EXERCISE GOAL.
Once the line holding "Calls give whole" is found in the listing below, write it out and each later line exactly, up to and including the one holding "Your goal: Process".
(Beginning of RECORDS SUPPLIED)
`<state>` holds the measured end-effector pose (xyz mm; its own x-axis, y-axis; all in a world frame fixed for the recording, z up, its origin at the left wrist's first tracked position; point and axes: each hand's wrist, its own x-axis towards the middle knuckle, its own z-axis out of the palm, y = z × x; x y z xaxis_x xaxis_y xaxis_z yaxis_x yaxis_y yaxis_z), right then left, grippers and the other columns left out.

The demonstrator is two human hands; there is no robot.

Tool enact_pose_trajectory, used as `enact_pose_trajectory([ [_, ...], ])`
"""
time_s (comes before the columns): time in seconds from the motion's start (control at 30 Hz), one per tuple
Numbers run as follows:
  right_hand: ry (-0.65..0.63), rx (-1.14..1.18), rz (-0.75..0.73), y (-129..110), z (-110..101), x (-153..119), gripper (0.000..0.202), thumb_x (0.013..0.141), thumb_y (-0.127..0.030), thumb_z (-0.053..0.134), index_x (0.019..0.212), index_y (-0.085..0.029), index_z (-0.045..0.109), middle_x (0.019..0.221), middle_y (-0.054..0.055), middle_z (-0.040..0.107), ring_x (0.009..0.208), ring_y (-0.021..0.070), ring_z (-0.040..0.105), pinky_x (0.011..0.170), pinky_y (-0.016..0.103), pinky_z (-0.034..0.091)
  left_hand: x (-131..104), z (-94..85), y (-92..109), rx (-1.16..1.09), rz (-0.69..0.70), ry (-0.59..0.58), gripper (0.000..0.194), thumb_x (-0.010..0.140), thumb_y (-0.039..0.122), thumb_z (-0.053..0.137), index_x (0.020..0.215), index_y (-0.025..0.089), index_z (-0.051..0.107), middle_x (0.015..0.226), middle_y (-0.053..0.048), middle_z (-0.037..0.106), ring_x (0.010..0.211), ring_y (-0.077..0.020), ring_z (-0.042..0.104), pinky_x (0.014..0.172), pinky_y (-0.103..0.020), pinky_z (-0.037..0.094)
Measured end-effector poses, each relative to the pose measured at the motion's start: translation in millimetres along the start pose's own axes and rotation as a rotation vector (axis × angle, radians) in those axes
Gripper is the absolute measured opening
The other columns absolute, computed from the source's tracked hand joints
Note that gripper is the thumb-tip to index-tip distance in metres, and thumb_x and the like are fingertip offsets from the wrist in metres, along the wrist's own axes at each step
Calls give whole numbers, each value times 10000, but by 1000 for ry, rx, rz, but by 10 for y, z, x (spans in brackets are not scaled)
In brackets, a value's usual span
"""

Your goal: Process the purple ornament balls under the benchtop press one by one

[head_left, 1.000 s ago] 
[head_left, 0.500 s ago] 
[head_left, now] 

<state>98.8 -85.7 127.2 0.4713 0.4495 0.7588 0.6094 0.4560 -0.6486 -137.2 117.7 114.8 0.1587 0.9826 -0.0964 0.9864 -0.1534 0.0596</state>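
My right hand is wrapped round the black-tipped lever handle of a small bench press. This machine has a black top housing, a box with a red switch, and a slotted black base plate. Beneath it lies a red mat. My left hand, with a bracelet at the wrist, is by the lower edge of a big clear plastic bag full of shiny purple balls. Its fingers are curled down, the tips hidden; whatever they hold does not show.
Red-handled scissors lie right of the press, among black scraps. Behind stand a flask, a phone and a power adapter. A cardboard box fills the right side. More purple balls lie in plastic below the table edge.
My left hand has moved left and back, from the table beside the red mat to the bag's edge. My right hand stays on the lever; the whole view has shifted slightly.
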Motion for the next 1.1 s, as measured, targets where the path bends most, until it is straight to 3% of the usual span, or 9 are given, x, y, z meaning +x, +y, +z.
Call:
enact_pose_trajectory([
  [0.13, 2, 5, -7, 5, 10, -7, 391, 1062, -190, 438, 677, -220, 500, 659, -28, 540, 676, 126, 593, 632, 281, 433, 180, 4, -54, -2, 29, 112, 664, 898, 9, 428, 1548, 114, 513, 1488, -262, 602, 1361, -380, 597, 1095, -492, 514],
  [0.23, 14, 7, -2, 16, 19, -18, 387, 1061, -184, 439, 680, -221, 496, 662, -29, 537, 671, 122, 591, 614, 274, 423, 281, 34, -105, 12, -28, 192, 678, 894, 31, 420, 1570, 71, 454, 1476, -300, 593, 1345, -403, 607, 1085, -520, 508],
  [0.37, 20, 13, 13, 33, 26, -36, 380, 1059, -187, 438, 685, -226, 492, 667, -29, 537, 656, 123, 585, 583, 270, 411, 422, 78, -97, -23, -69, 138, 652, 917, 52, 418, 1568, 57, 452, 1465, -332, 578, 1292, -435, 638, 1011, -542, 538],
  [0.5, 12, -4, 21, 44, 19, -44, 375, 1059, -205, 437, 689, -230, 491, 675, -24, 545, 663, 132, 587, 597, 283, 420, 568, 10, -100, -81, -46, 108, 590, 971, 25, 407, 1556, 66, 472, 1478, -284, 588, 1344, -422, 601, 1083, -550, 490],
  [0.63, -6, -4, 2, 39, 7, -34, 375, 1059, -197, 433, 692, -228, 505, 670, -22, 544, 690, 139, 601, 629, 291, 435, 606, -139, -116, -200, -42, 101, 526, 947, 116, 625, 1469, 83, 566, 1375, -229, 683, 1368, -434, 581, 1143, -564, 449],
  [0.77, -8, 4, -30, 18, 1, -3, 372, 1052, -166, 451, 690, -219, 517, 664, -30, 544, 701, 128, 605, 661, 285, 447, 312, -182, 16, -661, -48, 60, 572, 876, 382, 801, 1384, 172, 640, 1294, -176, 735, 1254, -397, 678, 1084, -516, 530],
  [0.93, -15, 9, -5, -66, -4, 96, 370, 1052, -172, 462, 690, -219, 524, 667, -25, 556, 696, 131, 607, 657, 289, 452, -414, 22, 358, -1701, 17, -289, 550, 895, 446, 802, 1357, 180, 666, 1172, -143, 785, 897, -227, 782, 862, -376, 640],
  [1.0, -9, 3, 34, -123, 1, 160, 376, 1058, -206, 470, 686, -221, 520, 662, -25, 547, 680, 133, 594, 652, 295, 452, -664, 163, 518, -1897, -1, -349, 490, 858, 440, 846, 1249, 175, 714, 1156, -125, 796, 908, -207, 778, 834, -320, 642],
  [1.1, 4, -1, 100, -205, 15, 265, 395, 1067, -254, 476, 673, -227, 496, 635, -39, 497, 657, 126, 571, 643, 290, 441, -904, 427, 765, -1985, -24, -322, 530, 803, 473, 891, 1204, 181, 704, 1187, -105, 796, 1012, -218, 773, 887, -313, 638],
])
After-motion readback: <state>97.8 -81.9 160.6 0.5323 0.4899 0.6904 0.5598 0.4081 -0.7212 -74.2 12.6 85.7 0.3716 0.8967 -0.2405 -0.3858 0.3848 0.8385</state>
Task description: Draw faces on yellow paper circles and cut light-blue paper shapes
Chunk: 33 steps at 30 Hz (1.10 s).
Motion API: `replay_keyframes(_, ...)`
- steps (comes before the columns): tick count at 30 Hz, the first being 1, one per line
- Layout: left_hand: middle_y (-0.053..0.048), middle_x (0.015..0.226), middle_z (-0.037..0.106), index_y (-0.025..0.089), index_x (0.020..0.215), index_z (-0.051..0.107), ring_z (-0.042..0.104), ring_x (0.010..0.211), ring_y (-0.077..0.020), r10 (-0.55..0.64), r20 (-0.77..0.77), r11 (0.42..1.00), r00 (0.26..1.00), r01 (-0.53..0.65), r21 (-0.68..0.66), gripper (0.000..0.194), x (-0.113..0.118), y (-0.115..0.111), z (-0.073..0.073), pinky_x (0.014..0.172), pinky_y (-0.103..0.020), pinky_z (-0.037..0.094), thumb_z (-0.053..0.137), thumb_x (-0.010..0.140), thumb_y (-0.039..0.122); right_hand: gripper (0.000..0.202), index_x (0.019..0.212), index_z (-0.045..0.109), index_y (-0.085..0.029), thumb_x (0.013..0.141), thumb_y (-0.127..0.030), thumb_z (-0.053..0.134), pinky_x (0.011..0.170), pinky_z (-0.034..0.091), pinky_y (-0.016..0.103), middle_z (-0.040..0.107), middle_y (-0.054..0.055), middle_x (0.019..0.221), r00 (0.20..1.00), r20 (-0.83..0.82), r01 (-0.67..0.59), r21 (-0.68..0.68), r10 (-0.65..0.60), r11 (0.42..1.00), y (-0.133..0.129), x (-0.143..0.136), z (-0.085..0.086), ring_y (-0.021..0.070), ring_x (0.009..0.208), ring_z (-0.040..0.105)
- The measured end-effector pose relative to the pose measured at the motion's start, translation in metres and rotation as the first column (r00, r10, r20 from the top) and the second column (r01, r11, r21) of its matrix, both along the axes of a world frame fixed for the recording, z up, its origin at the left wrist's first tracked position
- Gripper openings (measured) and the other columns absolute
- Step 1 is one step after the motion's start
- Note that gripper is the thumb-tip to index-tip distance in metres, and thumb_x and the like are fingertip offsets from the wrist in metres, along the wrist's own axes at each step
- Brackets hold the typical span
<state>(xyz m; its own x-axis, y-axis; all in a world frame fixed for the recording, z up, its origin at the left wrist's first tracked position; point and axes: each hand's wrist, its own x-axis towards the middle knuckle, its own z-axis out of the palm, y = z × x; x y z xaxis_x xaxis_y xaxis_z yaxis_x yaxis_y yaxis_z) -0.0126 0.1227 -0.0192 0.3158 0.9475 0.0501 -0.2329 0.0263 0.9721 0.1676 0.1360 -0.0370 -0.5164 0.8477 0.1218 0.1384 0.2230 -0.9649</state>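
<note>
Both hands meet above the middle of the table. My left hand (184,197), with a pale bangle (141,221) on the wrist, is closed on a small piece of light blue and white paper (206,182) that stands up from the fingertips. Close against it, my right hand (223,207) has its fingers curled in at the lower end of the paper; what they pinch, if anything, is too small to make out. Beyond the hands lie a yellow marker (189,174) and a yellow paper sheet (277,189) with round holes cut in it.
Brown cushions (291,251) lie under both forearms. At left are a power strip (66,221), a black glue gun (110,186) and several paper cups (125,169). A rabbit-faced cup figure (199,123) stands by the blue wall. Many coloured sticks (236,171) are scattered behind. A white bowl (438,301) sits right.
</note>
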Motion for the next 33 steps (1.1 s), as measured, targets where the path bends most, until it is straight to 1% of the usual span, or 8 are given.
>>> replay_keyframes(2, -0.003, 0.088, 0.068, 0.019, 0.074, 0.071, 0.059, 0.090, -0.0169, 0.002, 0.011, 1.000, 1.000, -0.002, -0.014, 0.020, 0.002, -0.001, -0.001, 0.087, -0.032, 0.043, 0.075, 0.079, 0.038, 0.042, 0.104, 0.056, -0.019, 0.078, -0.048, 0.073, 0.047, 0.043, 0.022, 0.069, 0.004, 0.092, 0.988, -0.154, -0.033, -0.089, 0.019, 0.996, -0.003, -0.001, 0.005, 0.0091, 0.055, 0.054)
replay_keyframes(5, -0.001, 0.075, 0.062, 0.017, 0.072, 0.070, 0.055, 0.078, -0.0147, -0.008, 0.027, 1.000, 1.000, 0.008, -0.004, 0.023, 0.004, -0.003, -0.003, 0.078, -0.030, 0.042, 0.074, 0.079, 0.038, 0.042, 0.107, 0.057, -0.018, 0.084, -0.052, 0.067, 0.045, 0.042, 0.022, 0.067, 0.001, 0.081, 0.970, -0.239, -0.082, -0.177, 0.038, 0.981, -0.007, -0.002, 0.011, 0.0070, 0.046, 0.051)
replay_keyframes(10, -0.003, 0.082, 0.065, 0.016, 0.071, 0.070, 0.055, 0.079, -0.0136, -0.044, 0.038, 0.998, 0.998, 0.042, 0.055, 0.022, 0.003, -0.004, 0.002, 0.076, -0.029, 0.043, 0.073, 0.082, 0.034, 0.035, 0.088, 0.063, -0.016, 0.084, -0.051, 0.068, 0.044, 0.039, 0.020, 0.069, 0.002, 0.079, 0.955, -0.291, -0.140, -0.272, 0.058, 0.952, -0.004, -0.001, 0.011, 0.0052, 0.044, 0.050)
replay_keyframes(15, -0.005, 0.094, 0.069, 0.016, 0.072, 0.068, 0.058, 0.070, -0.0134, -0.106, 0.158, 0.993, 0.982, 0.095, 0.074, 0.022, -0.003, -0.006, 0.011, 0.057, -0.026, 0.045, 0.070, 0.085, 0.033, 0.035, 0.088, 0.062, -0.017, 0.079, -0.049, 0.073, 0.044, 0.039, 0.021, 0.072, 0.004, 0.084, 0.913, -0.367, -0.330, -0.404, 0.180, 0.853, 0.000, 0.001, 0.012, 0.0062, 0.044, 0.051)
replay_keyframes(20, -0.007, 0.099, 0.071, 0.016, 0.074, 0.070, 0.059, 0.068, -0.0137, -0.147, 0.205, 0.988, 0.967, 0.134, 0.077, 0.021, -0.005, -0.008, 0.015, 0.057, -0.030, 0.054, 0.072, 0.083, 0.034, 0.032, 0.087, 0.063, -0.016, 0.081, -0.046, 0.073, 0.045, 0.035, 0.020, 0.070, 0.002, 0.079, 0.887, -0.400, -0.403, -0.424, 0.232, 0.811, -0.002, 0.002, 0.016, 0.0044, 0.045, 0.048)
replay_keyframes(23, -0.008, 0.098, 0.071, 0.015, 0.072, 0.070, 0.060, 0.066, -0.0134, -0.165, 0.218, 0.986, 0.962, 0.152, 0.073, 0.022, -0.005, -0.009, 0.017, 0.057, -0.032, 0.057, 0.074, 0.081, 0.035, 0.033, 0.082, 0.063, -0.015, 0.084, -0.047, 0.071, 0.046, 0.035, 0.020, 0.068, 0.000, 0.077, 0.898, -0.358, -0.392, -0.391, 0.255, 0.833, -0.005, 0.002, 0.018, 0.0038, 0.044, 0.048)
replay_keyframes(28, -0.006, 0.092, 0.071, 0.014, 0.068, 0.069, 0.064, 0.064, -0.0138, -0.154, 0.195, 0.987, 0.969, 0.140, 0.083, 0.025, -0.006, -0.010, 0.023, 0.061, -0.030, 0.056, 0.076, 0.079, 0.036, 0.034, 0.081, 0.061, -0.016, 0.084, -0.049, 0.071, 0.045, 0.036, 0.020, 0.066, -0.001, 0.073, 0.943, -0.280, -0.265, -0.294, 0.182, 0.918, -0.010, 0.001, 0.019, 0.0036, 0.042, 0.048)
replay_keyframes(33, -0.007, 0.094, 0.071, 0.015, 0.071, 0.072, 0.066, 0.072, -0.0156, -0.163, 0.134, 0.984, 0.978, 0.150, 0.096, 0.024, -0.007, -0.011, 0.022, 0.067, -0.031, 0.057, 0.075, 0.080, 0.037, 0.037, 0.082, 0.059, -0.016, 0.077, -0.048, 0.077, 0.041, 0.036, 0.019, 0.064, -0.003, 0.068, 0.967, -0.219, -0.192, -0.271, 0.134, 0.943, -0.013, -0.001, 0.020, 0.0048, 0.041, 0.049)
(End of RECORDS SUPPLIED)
SOLUTION TO THIS TASK.
Calls give whole numbers, each value times 10000, but by 1000 for ry, rx, rz, but by 10 for y, z, x (spans in brackets are not scaled)
In brackets, a value's usual span
"""

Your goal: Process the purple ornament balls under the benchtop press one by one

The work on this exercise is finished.